**Task description**
All of the data is to be repeated verbatim.

**Source data**
::::
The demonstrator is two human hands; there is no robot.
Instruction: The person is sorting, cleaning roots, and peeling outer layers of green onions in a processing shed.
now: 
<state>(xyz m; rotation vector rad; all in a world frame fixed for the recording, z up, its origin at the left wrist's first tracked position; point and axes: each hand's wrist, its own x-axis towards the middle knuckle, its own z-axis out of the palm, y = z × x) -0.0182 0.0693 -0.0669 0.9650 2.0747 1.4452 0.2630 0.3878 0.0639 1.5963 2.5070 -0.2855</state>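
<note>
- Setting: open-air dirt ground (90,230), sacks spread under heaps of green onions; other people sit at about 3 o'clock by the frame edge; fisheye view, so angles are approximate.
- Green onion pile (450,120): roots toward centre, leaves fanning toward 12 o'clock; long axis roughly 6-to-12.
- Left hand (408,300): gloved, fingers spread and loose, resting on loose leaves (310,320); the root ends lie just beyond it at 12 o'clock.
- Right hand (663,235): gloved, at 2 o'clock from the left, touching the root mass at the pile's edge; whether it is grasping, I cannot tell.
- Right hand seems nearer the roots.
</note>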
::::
**Reply to the task**
The demonstrator is two human hands; there is no robot.
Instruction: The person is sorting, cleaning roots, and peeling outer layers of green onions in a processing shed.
now: 
<state>(xyz m; rotation vector rad; all in a world frame fixed for the recording, z up, its origin at the left wrist's first tracked position; point and axes: each hand's wrist, its own x-axis towards the middle knuckle, its own z-axis out of the palm, y = z × x) -0.0182 0.0693 -0.0669 0.9650 2.0747 1.4452 0.2630 0.3878 0.0639 1.5963 2.5070 -0.2855</state>
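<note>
- Setting: open-air dirt ground (90,230), sacks spread under heaps of green onions; other people sit at about 3 o'clock by the frame edge; fisheye view, so angles are approximate.
- Green onion pile (450,120): roots toward centre, leaves fanning toward 12 o'clock; long axis roughly 6-to-12.
- Left hand (408,300): gloved, fingers spread and loose, resting on loose leaves (310,320); the root ends lie just beyond it at 12 o'clock.
- Right hand (663,235): gloved, at 2 o'clock from the left, touching the root mass at the pile's edge; whether it is grasping, I cannot tell.
- Right hand seems nearer the roots.
</note>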

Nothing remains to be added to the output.